Could you repeat every line below exactly, skipping the images?
<<<<
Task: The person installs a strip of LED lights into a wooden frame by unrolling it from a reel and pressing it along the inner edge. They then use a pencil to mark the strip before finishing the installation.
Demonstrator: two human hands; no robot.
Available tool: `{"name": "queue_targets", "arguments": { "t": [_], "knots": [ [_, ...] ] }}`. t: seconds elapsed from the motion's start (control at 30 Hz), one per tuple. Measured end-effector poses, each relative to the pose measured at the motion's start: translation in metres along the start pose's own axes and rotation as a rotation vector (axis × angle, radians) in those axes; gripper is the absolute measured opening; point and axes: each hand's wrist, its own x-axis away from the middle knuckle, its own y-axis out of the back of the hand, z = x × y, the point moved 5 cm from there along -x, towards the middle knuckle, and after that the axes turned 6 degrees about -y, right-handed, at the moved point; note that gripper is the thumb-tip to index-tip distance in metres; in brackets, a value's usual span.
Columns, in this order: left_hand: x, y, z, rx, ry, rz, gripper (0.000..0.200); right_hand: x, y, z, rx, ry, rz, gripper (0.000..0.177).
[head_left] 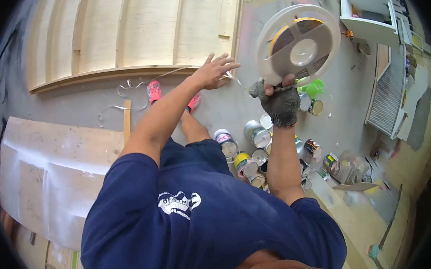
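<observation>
My right hand (pixel 281 98), in a dark grey glove with bare fingertips, grips the lower rim of a pale plastic reel (pixel 303 52). Dark and orange-edged material shows through the gaps in the reel's side. My bare left hand (pixel 215 71) is held out to the left of it, fingers stretched and apart. A thin white strip (pixel 235 79) runs from beside its fingers toward the gloved hand. More of this white strip (pixel 120 107) lies in loose curls on the floor by my pink shoes (pixel 154 91).
A large wooden frame panel (pixel 145 30) lies ahead. At the left is a white-smeared board (pixel 55 174), with a wood strip (pixel 127 121) beside it. Several paint cans (pixel 257 134) crowd the floor below my right arm. A white shelf unit (pixel 368 7) and a mesh panel (pixel 387 94) stand right.
</observation>
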Motion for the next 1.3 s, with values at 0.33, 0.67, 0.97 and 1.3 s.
{"name": "queue_targets", "arguments": {
  "t": [0.33, 0.67, 0.97, 1.3],
  "knots": [
    [0.007, 0.022, -0.063, 0.288, -0.123, 0.037, 0.013, 0.06, 0.012, 0.054, 0.093, 0.12, -0.102, 0.047],
    [0.027, 0.003, -0.065, 0.122, 0.151, 0.093, 0.073, 0.118, -0.015, 0.079, -0.043, 0.116, 0.211, 0.051],
    [-0.014, -0.103, -0.037, 0.01, 0.316, 0.275, 0.082, 0.15, -0.01, 0.081, 0.102, 0.239, 0.07, 0.055],
    [-0.043, -0.164, -0.008, 0.289, 0.284, 0.363, 0.063, 0.174, -0.01, 0.073, 0.066, 0.309, -0.041, 0.049]
  ]
}}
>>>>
- [Solution to this task]
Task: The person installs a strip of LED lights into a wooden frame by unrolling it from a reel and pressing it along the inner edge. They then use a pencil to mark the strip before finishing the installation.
Demonstrator: two human hands; no robot.
Available tool: `{"name": "queue_targets", "arguments": { "t": [_], "knots": [ [_, ...] ] }}`. t: seconds elapsed from the motion's start (control at 30 Hz), one per tuple. Measured end-effector poses, each relative to the pose measured at the motion's start: translation in metres along the start pose's own axes and rotation as a rotation vector (axis × angle, radians) in those axes; gripper is the absolute measured opening; point and axes: each hand's wrist, its own x-axis away from the middle knuckle, its own y-axis out of the back of the hand, z = x × y, the point moved 5 cm from there along -x, towards the middle knuckle, and after that the axes turned 6 degrees about -y, right-handed, at the moved point; note that gripper is the thumb-tip to index-tip distance in metres; in brackets, a value's usual span.
Columns, in this order: left_hand: x, y, z, rx, ry, rz, gripper (0.000..0.200); right_hand: x, y, z, rx, ry, rz, gripper (0.000..0.177).
[head_left] 
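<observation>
My right hand (pixel 281 98), in a dark grey glove with bare fingertips, grips the lower rim of a pale plastic reel (pixel 303 52). Dark and orange-edged material shows through the gaps in the reel's side. My bare left hand (pixel 215 71) is held out to the left of it, fingers stretched and apart. A thin white strip (pixel 235 79) runs from beside its fingers toward the gloved hand. More of this white strip (pixel 120 107) lies in loose curls on the floor by my pink shoes (pixel 154 91).
A large wooden frame panel (pixel 145 30) lies ahead. At the left is a white-smeared board (pixel 55 174), with a wood strip (pixel 127 121) beside it. Several paint cans (pixel 257 134) crowd the floor below my right arm. A white shelf unit (pixel 368 7) and a mesh panel (pixel 387 94) stand right.
</observation>
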Motion for the next 1.3 s, with values at 0.33, 0.67, 0.97 and 1.3 s.
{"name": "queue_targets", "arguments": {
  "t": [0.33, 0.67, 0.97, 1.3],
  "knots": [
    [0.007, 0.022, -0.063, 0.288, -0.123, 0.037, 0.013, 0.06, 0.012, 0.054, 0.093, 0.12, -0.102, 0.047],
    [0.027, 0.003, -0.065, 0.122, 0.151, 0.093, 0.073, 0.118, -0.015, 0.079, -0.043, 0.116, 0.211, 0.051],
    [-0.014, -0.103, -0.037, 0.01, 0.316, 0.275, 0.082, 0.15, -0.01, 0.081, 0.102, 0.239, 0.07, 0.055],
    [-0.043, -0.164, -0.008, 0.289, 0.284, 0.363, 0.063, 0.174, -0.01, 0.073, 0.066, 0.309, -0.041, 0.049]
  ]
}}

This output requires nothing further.